This week, the Danish Ministry of Culture introduced a new strategy to handle cases of sexual harassment within art education. Following several cases of harassment in Denmark during the last two years, the scheme Tal Trygt (Speak Out Safely) will provide all students who speak out about harassment with professional and impartial consultation within forty-eight hours. Developed in collaboration with the Student Counselling Service, Tal Trygt will provide help in full anonymity and regardless of waiting lists. If needed, the students will receive additional counselling to “secure a safe return to their studies,” and in cases of serious, traumatising offences, they will be referred to relevant therapy. So far, seven art education programs have chosen to make use of the scheme, among them the Royal Danish Academy of Fine Arts in Copenhagen and The Jutland Art Academy in Aarhus. Funen Art Academy in Odense, however, has chosen not to join, partly out of fear that the different degrees of anonymity the new scheme requires could make it difficult for the academy to act on violations of its own ethical rules. “For us, being able to act on all possible violations is an essential condition for being able to create a proper study and work environment,” said Lars Bent Petersen, head of Funen Art Academy, to Kunstkritikk. Read the story in Danish here.

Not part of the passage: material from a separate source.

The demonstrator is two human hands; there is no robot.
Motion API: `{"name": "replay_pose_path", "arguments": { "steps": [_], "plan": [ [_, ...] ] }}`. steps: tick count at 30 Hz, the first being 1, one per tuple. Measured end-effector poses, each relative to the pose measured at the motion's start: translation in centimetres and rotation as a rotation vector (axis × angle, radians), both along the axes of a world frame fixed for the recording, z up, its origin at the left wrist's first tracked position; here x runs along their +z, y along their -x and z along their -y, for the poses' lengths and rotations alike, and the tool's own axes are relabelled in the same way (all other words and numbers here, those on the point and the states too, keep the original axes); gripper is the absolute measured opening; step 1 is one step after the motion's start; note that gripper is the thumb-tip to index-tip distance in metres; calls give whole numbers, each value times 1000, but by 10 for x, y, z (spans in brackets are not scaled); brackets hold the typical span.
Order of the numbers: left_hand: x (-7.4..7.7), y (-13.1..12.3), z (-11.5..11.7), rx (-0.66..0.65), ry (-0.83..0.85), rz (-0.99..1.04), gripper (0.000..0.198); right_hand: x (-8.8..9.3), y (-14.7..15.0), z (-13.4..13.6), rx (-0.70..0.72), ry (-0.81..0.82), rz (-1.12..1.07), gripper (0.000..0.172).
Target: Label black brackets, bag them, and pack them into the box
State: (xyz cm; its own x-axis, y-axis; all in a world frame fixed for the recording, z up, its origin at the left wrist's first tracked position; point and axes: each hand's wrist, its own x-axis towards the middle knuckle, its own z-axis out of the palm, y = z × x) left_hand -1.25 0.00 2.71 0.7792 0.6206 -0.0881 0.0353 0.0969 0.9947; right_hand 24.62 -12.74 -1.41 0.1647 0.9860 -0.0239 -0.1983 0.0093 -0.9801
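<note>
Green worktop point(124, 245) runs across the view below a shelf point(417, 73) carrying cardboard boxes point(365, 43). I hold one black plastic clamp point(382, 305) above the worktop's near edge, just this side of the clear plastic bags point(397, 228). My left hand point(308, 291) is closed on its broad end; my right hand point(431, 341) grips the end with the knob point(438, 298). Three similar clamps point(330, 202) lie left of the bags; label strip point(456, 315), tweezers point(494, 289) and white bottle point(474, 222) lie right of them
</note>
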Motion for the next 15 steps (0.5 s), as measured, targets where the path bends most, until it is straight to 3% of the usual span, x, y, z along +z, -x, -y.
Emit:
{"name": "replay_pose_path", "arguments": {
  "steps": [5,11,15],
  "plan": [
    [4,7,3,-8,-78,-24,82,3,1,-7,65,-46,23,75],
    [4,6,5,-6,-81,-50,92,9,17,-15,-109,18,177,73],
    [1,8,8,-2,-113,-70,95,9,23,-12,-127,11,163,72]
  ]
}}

The busiest week of the year
Stockholm Art Week will take place next week in the Swedish capital. Beginning Tuesday 9 April, there will be hundreds of events, from the 14th edition of Market Art Fair, to the opening of a large exhibition by American artist Sharon Hayes at Moderna Museet, to several small-scale pop-up exhibitions around the city, and recurring events like the group show Monopol and Stockholm Art Book Fair – all competing for attention. The artist-run fair Supermarket, however, chose to arrange its alternative fair ahead of the Art Week. The greatest attraction next week is Market, opening on 11 April at Liljevalchs Konsthall, presenting a total of 35 galleries and 47 artists. Director Carl Sundevall told Kunstkritikk that this year’s edition will extend the focus on Nordic artists that was initiated last year. “We reached out with an open call to all Nordic and non-Nordic galleries that are exhibiting Nordic artists. Consequently, several very interesting names are participating this year,” Sundevall said. When asked what he would like to highlight, Sundevall pointed to Olafur Eliasson’s work on the environment, nature, and climate, presented by i8 Gallery from Reykjavik. Read the story in Swedish here.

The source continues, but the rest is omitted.